There are two idempotents in ${\mathbb{Z}}_{pq}$ say r and s.

(b) 

$\{r,s,rI,sI,I,r+tI,s+tI|t\in \{{\mathbb{Z}}_{pq}\setminus 0\}\}$ such that $r+t=s,1$ or 0 and $s+t=0,1$ or r is the partial collection of idempotents of S.

For Problem 1, from Remark 3, there are four idempotents in ${\mathbb{Z}}_{pq}$, which are $\{1,neut(p),neut(q),neut(pq)=0\}$. Let $r=neut(p),s=neut(q)$, so there are two non-trivial idempotents $r,s$ in ${\mathbb{Z}}_{pq}$. From Corollary 1 and 2, the number of all idempotents in $\langle {\mathbb{Z}}_{pq}\cup I\rangle$ is $2^4=16$, they are $\{0+(0-0)I=0,0+(1-0)I=I,0+(r-0)I=rI,0+(s-0)I=sI,1+(0-1)I=1+(n-1)I,1+(1-1)I=1,1+(r-1)I,1+(s-1)I,r+(0-r)I=r+(n-r)I,r+(1-r)I=r+(n+1-r)I,r+(r-r)I=r,r+(s-r)I,s+(0-s)I=s+(n-r)s,s+(1-s)I=s+(n+1-s)I,s+(r-s)I,s+(s-s)I=s\}$. So there are 14 non-trivial idempotents in $\langle {\mathbb{Z}}_{pq}\cup I\rangle$, but there are only include 11 non-trivial idempotents in (b) of the Theorem 6, missing $\{1+(n-1)I,1+(r-1)I,1+(s-1)I\}$.

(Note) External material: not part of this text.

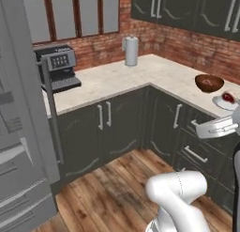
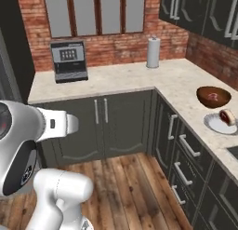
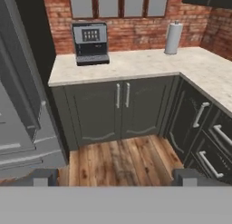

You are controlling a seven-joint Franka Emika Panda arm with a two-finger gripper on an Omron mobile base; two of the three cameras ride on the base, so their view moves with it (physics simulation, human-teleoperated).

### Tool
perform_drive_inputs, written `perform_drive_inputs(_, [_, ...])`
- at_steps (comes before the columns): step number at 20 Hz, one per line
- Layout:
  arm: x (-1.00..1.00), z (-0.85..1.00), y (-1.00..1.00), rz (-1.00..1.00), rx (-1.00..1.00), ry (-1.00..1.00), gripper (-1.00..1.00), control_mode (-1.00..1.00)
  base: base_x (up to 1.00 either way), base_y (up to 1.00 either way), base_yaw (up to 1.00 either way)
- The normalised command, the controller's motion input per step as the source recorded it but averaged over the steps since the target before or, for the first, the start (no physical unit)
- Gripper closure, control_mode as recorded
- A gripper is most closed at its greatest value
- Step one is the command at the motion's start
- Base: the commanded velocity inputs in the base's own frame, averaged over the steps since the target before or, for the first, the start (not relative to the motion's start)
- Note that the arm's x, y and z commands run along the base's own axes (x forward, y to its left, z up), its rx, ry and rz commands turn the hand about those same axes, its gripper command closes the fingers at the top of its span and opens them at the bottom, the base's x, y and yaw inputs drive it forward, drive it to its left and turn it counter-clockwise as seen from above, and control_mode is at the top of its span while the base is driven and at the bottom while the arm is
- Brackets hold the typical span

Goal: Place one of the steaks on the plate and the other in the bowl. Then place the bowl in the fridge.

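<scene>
Reddish-brown bowl (image 2: 213, 97), steak inside, far right beside plate (image 2: 221, 124): to be approached squarely, gripper (image 3: 116, 177) jaws spread wide, nothing held.

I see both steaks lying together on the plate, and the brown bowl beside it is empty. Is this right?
Not quite. The bowl is not empty: one steak lies inside it, and the other steak is on the plate beside it. The right base view shows this most clearly.
</scene>
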Motion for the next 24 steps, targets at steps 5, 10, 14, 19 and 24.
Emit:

For Conjecture 1, from Corollary 1 and 2, there are eight idempotents in ${\mathbb{Z}}_{pqr}$, which are $\{1=m_0,neut(p)=m_1,neut(q)=m_2,neut(r)=m_3,neut(pq)=m_4,neut(pr)=m_5,neut(qr)=m_6,neut(pqr)=0=m_7\}$. There are six non-trivial idempotents in ${\mathbb{Z}}_{pqr}$. In $\langle {\mathbb{Z}}_n\cup I\rangle$, all idempotents are $\{m_i+(m_j-m_i)I|i,j=0,1,2,\cdots ,7\}$.

For Conjecture 2, from Remark 3, the number of idempotents in ${\mathbb{Z}}_{p_1{p}_2\cdots p_t}$ is $2^t$, and the number of idempotents in $\langle {\mathbb{Z}}_{p_1{p}_2\cdots p_t}\cup I\rangle \setminus {\mathbb{Z}}_{p_1{p}_2\cdots p_t}$ is $2^{2t}-2^t$.

For Conjecture 3, from Remark 3, the number of idempotents in ${\mathbb{Z}}_n$ is $2^2$, and the number of idempotents in ${\mathbb{Z}}_m$ is $2^s$, where $n=p^{t}q,m=p_1{p}_2·p_s$. So, if $s>2$, ${\mathbb{Z}}_m$ is characterized by a larger number of idempotents than ${\mathbb{Z}}_n$. In similarly way, the number of idempotents in $\langle {\mathbb{Z}}_n\cup I\rangle$ is $2^4$, and the number of idempotents in $\langle {\mathbb{Z}}_m\cup I\rangle$ is $2^{2s}$. So, if $s>2$, we can infer that $\langle {\mathbb{Z}}_m\cup I\rangle$ is characterized by a larger number of idempotents than $\langle {\mathbb{Z}}_n\cup I\rangle$.

As another application, we will use the idempotents to divide the elements of the neutrosophic rings $\langle R\cup I\rangle$ when $R=\mathbb{F}$.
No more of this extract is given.